§ **Activity**: I'd like the entries repeated exactly, without their pictures.
BEGIN Source material
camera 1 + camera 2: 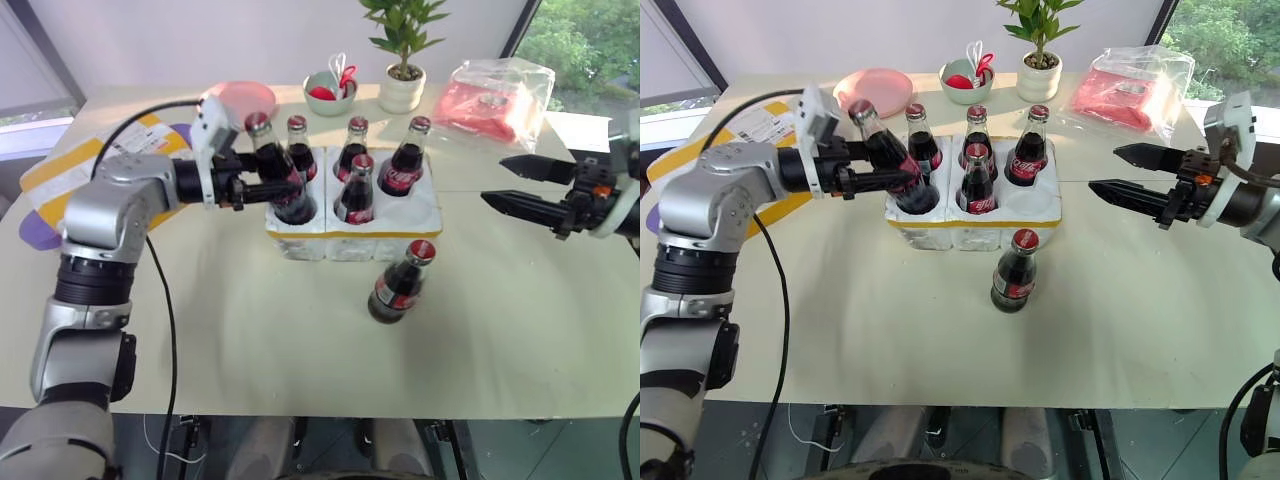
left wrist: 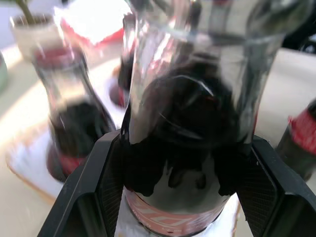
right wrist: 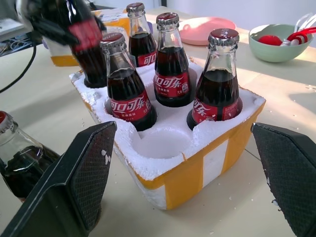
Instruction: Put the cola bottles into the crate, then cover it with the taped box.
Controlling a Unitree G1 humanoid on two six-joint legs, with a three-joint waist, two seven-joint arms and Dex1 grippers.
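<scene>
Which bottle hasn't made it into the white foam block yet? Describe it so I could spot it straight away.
Find the white foam crate with the yellow band in the middle of the table. Just in front of it, on the side nearest the robot, one cola bottle stands alone on the bare tabletop. Every other bottle sits in a well or is held by the left gripper; nothing holds this one.

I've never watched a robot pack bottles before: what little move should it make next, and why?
Probably the left gripper should straighten its tilted cola bottle, seat it fully, then let go. Its base is already in a front corner well of the crate, but it leans. Four bottles stand seated; one well is empty, and one bottle waits on the table near the open right gripper.
</scene>
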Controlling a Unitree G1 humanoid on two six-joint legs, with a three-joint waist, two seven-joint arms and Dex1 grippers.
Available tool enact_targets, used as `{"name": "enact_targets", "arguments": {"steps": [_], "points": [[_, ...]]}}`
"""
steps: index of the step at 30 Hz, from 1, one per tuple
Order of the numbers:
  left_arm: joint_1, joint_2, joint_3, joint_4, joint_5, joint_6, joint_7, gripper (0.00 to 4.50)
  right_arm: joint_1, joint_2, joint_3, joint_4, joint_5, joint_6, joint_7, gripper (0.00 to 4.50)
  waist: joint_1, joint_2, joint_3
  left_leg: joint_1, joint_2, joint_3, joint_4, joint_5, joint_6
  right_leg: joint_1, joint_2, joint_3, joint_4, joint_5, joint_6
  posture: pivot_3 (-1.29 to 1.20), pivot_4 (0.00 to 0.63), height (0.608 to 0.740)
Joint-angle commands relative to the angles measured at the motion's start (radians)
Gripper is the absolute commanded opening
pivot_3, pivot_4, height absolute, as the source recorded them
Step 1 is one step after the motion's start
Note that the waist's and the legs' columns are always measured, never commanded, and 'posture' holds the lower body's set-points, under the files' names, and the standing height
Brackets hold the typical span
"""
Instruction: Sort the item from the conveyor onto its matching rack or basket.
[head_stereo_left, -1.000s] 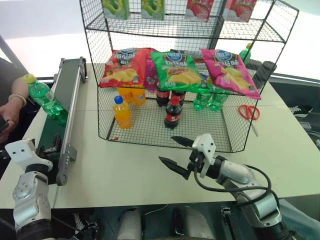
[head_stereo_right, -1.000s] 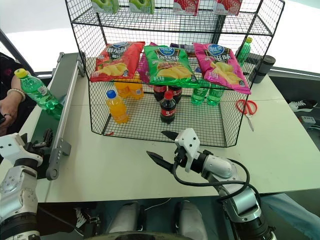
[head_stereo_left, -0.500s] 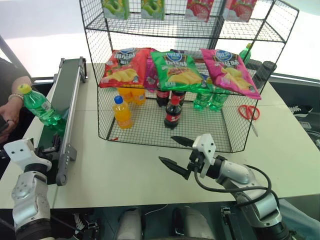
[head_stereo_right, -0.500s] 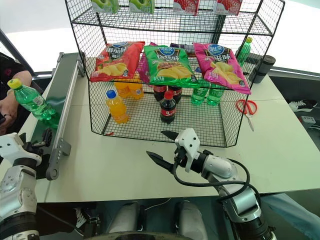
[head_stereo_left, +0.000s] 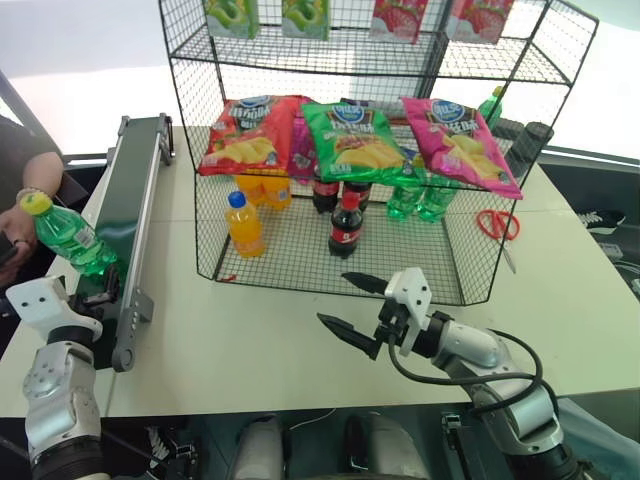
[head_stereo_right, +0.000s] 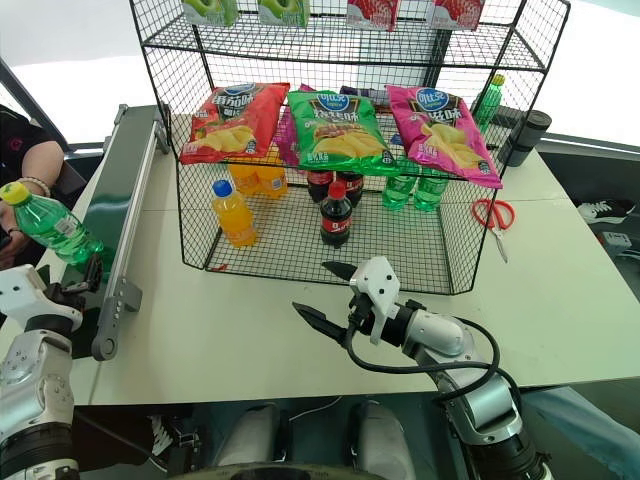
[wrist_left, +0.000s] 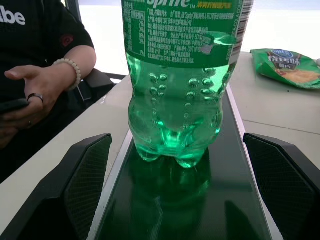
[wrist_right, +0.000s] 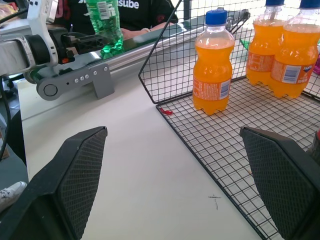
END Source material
§ **Written response**:
camera 1 + camera 2: 
left wrist: 
right wrist: 
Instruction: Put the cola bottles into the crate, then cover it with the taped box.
Controlling a Unitree G1 humanoid on two six-joint legs, with a three-joint waist, two seven-joint arms and Dex1 grippers.
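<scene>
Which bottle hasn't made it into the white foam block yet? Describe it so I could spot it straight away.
Find the white foam crate with the yellow band in the middle of the table. Just in front of it, on the side nearest the robot, one cola bottle stands alone on the bare tabletop. Every other bottle sits in a well or is held by the left gripper; nothing holds this one.

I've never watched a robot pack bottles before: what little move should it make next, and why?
Probably the left gripper should straighten its tilted cola bottle, seat it fully, then let go. Its base is already in a front corner well of the crate, but it leans. Four bottles stand seated; one well is empty, and one bottle waits on the table near the open right gripper.
</scene>
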Controlling a Unitree G1 humanoid on two six-joint legs, with a three-joint waist, two seven-joint arms and Dex1 grippers.
Available tool enact_targets, used as `{"name": "enact_targets", "arguments": {"steps": [_], "points": [[_, ...]]}}`
"""
steps: index of the step at 30 Hz, from 1, one per tuple
Order of the numbers:
  left_arm: joint_1, joint_2, joint_3, joint_4, joint_5, joint_6, joint_7, gripper (0.00 to 4.50)
  right_arm: joint_1, joint_2, joint_3, joint_4, joint_5, joint_6, joint_7, gripper (0.00 to 4.50)
  waist: joint_1, joint_2, joint_3
  left_leg: joint_1, joint_2, joint_3, joint_4, joint_5, joint_6
  right_leg: joint_1, joint_2, joint_3, joint_4, joint_5, joint_6
  posture: pivot_3 (-1.29 to 1.20), pivot_4 (0.00 to 0.63), height (0.608 to 0.740)
Joint-angle commands relative to the angles measured at the motion's start (radians)
Gripper is the absolute commanded opening
pivot_3, pivot_4, height absolute, as the source recorded them
Step 1 is one step after the motion's start
Note that the waist's and the legs' columns are always measured, never commanded, and 'posture' holds the lower body's set-points, under the files' names, and the standing height
Brackets hold the typical span
"""
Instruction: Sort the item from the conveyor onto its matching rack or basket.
[head_stereo_left, -1.000s] 
[head_stereo_right, -1.000s] 
[head_stereo_left, -0.500s] 
[head_stereo_right, -0.500s] 
[head_stereo_left, +0.000s] 
[head_stereo_right, +0.000s] 
[wrist_left, +0.000s] 
[wrist_right, +0.000s] 

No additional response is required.